Tide
by Little Kuriboh
Summary: Joey's father watches his children play in the sand in the waning days of his marriage.


**Tide**

For Semisoma & Kirbopher

By LittleKuriboh

Joey's father cracked open another bottle of cranberry juice, admiring the pink halo effect as sunbeams stroked its surface. There was a moment of familiarity as he placed it to his lips and drank. In the his mind, thirst was a vicious creature that became agitated if it didn't get the attention it required - and staring out into that bleak, endless ocean made it very agitated indeed.

Kids seemed to like it though. They were playing somewhere around the rim of the more delicate waves. Had she been standing, Serenity would have been up to her waist in saltwater; whereas Joey, striding through the stuff, was starting waves of his own as water sprayed vibrantly off his knees and made a mess of his reflection.

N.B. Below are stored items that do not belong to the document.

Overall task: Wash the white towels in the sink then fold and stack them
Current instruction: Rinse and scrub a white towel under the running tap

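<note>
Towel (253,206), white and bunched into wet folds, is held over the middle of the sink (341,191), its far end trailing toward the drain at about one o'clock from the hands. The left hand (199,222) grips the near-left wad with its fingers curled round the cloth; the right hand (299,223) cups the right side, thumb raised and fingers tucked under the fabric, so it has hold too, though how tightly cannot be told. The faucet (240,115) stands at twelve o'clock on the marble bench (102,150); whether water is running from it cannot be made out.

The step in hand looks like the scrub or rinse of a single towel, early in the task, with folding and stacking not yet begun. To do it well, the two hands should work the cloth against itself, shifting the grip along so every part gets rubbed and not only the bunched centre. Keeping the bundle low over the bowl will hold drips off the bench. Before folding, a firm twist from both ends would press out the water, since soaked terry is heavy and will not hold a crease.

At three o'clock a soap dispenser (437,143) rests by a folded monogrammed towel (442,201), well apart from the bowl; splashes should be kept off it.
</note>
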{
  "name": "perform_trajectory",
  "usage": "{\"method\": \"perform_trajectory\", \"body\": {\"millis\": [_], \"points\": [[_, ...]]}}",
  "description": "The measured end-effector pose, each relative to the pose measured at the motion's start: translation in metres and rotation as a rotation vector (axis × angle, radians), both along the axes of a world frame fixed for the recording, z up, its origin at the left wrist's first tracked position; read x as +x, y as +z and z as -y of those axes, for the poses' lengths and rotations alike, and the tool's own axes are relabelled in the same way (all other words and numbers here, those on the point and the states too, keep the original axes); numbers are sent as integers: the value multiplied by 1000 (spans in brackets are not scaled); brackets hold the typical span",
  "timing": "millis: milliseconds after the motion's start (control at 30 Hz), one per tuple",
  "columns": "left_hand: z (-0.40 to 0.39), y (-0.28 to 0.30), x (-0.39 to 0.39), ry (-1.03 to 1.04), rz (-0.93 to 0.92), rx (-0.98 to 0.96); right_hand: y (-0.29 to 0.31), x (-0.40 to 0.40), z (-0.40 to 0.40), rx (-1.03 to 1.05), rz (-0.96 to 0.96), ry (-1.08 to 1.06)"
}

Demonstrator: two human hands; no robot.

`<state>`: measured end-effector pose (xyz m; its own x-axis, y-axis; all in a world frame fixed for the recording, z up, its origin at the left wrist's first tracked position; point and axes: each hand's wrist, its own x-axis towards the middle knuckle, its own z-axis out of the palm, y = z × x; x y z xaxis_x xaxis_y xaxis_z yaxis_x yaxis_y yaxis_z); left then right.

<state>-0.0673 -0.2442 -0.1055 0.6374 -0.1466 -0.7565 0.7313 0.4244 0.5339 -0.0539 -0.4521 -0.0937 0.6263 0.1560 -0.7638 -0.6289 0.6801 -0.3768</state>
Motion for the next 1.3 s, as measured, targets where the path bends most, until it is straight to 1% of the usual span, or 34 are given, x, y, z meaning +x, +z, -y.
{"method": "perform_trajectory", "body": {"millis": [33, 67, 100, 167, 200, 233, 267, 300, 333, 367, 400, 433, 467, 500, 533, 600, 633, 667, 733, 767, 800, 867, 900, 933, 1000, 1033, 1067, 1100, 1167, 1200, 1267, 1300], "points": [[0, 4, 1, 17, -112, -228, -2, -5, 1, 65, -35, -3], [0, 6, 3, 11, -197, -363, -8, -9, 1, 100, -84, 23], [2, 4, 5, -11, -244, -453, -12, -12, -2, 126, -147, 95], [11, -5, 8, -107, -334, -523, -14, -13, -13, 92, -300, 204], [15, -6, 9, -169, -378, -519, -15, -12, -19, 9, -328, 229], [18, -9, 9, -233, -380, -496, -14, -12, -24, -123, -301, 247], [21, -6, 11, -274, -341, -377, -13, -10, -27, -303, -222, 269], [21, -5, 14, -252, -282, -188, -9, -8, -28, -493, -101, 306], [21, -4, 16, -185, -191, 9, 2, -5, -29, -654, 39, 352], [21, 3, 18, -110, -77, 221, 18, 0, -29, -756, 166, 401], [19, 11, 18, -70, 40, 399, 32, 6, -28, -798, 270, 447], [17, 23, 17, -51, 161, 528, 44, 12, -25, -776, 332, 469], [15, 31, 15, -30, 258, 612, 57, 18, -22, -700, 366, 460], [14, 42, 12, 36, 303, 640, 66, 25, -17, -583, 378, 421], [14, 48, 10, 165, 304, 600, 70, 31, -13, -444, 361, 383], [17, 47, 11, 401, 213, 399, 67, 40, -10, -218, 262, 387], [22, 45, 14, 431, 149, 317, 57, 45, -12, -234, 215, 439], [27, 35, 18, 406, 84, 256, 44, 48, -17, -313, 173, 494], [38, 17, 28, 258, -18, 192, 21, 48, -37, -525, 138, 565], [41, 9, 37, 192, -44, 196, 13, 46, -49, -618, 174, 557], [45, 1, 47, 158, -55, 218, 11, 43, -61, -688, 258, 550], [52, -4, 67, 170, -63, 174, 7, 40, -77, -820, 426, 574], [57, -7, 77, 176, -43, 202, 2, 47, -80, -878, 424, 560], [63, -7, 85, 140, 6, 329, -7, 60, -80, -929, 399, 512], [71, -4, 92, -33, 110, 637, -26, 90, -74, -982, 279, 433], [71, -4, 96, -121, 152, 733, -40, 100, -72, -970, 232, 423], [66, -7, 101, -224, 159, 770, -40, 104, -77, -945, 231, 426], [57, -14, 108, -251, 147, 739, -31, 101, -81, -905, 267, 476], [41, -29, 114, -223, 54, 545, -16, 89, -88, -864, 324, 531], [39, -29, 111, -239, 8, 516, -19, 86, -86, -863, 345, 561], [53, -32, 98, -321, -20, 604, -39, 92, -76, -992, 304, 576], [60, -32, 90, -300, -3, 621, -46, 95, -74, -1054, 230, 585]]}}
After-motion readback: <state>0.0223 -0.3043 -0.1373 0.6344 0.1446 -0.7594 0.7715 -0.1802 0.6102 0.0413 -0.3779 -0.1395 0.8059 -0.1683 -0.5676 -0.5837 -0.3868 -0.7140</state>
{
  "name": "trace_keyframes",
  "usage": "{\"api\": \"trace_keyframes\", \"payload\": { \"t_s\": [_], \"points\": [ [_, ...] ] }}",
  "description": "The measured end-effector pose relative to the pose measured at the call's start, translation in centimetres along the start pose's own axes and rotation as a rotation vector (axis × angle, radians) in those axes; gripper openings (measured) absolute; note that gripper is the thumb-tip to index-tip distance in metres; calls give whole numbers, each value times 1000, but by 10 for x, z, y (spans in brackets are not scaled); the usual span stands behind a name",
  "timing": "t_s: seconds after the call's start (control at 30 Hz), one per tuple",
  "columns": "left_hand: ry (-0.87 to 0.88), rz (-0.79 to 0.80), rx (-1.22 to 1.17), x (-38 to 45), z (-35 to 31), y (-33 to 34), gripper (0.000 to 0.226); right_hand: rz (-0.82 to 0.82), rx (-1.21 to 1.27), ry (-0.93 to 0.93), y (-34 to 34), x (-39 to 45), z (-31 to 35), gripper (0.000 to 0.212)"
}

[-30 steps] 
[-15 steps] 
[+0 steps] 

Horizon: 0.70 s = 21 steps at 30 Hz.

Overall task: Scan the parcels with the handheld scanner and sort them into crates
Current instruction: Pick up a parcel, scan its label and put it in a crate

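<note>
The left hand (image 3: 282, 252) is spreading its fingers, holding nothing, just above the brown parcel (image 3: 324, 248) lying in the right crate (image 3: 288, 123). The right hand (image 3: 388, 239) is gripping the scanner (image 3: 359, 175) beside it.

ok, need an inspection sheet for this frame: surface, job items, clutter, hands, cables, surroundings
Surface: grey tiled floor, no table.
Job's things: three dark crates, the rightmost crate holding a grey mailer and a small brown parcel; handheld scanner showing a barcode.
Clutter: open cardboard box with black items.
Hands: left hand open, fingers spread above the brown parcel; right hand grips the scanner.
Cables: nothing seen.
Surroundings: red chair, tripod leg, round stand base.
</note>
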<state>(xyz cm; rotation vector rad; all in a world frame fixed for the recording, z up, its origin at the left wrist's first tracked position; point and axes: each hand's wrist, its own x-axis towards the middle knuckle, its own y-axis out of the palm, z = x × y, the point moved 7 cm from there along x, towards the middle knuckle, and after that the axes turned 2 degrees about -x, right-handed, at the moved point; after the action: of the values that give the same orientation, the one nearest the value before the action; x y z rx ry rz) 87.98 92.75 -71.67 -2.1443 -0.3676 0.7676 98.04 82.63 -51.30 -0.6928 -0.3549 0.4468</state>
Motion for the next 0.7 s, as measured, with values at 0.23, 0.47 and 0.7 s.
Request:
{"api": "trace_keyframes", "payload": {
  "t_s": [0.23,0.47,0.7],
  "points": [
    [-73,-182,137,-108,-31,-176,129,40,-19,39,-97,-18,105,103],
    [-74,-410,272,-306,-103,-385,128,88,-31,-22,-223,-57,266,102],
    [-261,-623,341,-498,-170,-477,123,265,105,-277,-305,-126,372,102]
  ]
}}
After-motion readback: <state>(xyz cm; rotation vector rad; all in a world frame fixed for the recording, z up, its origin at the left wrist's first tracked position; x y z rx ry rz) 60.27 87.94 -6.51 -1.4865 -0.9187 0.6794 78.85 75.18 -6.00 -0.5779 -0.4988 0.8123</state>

He was carrying her in his arms, shouting happily about nothing in particular, while his sister laughed at damn near every word he said. Watching them play like that, it almost seemed a shame to destroy what little joy remained between them.

A voice from beside him, the deckchair spoke: "So once you sign those documents, it'll be over. Well, as far as you and I are concerned. There will be a few more legal obligations, I'm sure. Commitments you'll be bound to keep. Which should be quite an achievement for you. But as far as I'm concerned…" The deckchair breathed. "When you write your name on that last scrap of paper, I'm out of your life. For good. And so is she."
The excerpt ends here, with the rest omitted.